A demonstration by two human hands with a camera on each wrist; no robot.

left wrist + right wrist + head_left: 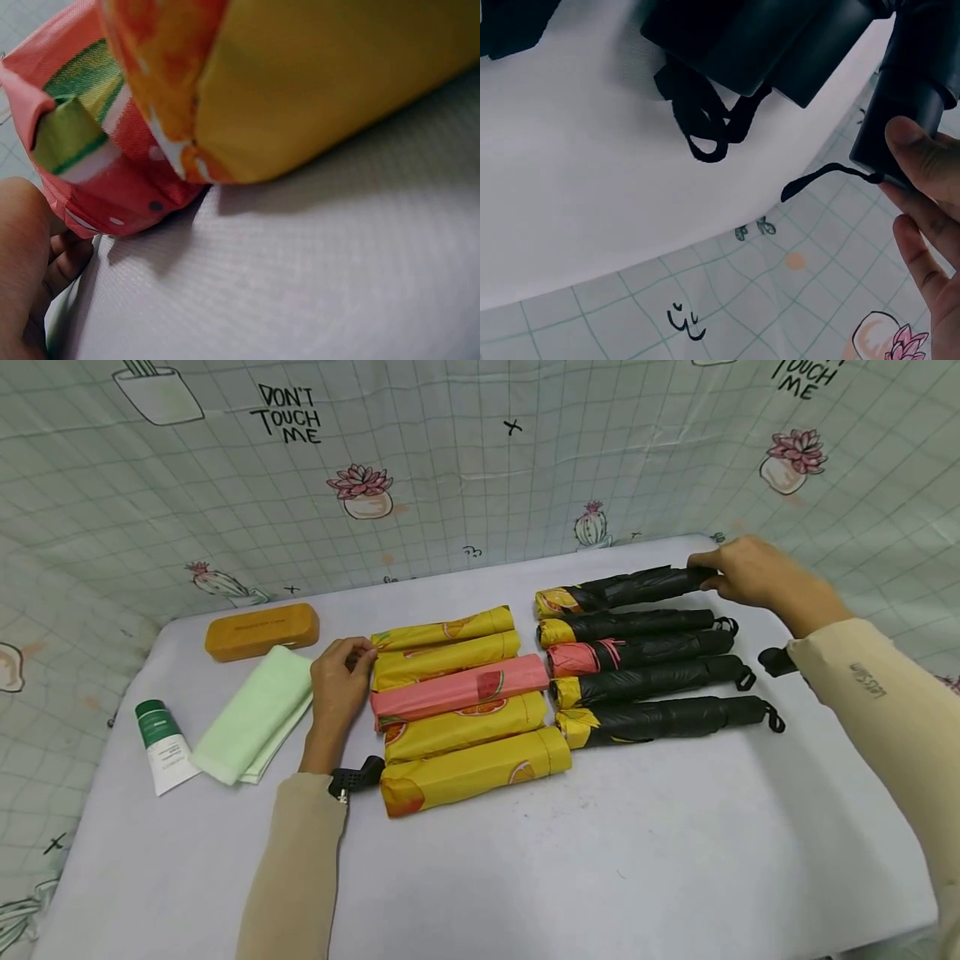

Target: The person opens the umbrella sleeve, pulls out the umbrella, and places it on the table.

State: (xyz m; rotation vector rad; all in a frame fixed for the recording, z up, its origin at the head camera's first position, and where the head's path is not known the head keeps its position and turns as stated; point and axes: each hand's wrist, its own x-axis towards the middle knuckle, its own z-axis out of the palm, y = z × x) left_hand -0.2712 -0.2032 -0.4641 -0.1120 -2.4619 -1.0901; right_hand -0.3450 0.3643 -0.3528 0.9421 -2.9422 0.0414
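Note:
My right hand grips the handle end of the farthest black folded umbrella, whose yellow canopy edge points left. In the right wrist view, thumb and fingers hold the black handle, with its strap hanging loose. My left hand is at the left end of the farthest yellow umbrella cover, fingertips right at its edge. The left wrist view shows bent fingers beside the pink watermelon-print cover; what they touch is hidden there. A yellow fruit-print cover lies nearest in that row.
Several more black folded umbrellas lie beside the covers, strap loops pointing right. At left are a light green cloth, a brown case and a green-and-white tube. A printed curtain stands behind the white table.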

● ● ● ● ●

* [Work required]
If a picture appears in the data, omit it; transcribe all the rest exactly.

* [Response below]
A demonstration by two human hands with a camera on each wrist; no robot.

left wrist + right wrist + head_left: 

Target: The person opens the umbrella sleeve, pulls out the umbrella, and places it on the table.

State: (xyz m; rotation vector rad; all in a frame fixed for the recording, z up, its origin at the head camera's first position, and where the head's path is not known the head keeps its position and turns as stated; point and axes: each hand's wrist, its own x-axis towards the middle knuckle, its own z-axis out of the palm, y = z × x) left_hand -0.2712 -0.2032 -0.4641 -0.1120 -2.4619 -1.0901; right_hand -0.3450 0.3643 -0.3528 0.9421 -2.9422 0.0414
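Note:
My right hand grips the handle end of the farthest black folded umbrella, whose yellow canopy edge points left. In the right wrist view, thumb and fingers hold the black handle, with its strap hanging loose. My left hand is at the left end of the farthest yellow umbrella cover, fingertips right at its edge. The left wrist view shows bent fingers beside the pink watermelon-print cover; what they touch is hidden there. A yellow fruit-print cover lies nearest in that row.
Several more black folded umbrellas lie beside the covers, strap loops pointing right. At left are a light green cloth, a brown case and a green-and-white tube. A printed curtain stands behind the white table.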

The exercise has been fully completed.